Касс один, качаясь, стоял у двери. Вдруг он неуклюже повернулся, прижался щекой к стене и раскинул по ней руки, словно обнимая серый камень. Мне показалось, что он застонал, потом этот звук замер, и слышно было только его дыхание, свистящее, надсадное, отрывистое, как у стайера на последнем круге. Тут позади меня распахнулась дверь, и Мейсон подскочил к парапету.
– Касс! – закричал он. – Поднимись сюда. Поднимись, выпей!

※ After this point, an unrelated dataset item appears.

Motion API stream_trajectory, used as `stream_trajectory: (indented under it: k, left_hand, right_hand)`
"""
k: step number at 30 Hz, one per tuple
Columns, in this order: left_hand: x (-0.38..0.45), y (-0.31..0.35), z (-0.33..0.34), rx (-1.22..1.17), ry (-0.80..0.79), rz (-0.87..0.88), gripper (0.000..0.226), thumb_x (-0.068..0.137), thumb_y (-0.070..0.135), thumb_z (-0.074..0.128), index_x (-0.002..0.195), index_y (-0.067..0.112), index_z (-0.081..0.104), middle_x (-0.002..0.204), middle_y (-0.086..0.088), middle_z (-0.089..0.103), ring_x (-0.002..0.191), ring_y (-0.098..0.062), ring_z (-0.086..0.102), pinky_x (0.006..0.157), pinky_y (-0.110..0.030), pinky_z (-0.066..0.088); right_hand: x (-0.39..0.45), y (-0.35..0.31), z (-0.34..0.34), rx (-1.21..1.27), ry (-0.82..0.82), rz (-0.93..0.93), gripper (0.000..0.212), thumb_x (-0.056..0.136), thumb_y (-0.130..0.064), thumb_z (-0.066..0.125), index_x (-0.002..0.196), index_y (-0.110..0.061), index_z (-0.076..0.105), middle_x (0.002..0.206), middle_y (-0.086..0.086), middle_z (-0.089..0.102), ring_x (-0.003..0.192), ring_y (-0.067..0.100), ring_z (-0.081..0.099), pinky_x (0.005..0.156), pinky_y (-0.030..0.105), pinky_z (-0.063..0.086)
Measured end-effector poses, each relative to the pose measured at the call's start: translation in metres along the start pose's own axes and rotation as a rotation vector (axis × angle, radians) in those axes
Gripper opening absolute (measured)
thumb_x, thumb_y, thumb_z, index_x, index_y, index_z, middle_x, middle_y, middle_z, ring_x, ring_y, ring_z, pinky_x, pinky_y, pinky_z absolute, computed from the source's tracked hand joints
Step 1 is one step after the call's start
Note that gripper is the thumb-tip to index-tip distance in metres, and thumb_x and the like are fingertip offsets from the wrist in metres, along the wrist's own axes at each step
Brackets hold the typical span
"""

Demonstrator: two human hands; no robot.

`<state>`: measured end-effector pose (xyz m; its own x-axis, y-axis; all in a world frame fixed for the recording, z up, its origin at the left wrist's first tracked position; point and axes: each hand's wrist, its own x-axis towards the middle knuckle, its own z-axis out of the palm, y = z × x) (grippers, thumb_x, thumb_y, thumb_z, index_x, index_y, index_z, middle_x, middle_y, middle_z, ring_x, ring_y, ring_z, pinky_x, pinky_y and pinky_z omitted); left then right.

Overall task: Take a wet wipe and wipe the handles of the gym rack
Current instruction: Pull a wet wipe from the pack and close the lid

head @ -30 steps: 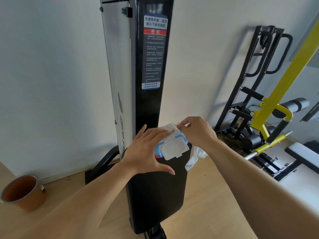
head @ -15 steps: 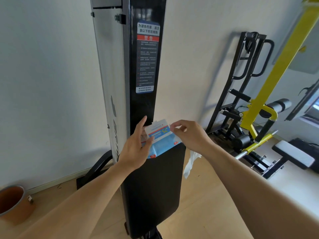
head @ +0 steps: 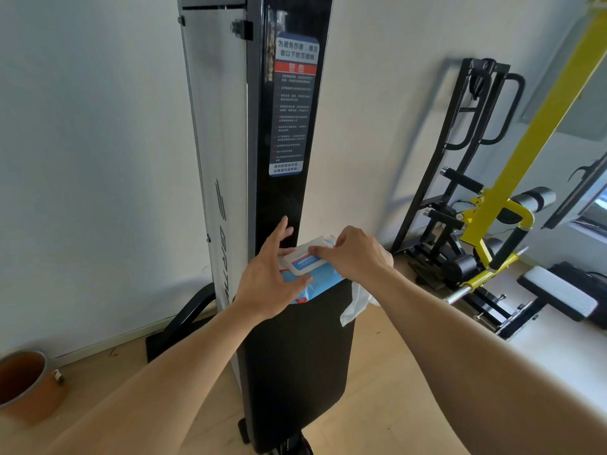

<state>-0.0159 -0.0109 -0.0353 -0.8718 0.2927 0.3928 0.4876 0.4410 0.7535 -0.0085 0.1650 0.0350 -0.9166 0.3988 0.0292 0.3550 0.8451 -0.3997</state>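
A blue and white wet wipe pack (head: 312,274) rests on top of the black padded board (head: 295,372), against the tall black column (head: 289,126). My left hand (head: 267,280) holds the pack from the left, thumb on its front and fingers spread. My right hand (head: 354,254) presses fingertips on the pack's white lid and also keeps a white wet wipe (head: 356,302) that hangs down below its palm. The black gym rack (head: 460,152) with curved handles (head: 502,110) leans on the wall at the right.
A yellow and black weight bench frame (head: 512,178) with a white-topped pad (head: 558,292) stands at the right. An orange pot (head: 26,385) sits on the wooden floor at bottom left. White walls lie behind the column.
The pack was turned over from lid side to printed side and back to lid up. Both hands stayed at the column, and the wipe still hangs from my right hand.
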Motion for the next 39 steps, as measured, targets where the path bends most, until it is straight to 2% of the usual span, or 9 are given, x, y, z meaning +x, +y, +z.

Человек внизу не пошевелился; только тяжело и шумно дышал. Мейсон позвал снова, еще не грубо, но уже нетерпеливее, резким, повелительным тоном, как офицер – туповатого или глуховатого подчиненного. «Мерзавец», – услышал я его раздраженный шепот. Он неожиданно повернулся и с деревянным грохотом подошв устремился вниз по лестнице, шагая через ступеньку, спрыгнул во двор, неловко взмахнул руками, чуть не потеряв равновесие, и по плиткам, мимо камер и микрофонов, побежал к Кассу. До меня донеслись их голоса, сперва – Мейсона, дружелюбный и неискренний: «Пойдем наверх, старик, к компании», – потом невнятный ответ Касса, и снова голос Мейсона, все более нетерпеливый, но еще вежливый; он звучно хлопнул Касса по спине; до меня долетело громкое: «Не порть людям веселье!» – с этими словами он повернул Касса кругом, придерживая за талию, и медленно повел через двор к лестнице. Касс был пьянее, чем час назад, – если можно быть пьянее. Это был человек на грани распада, глаза его за очками сошлись к переносице, как в комиксах, руки бессильно болтались. По дороге наверх он один раз чуть не опрокинулся через перила. Мейсон угрюмо поддержал его. Наконец он ввалился на балкон, плывущий взгляд его остановился где-то в нескольких сантиметрах от моего лица, и мне вдруг показалось, что он подмигнул; но понять что-либо по этим косым глазам было невозможно.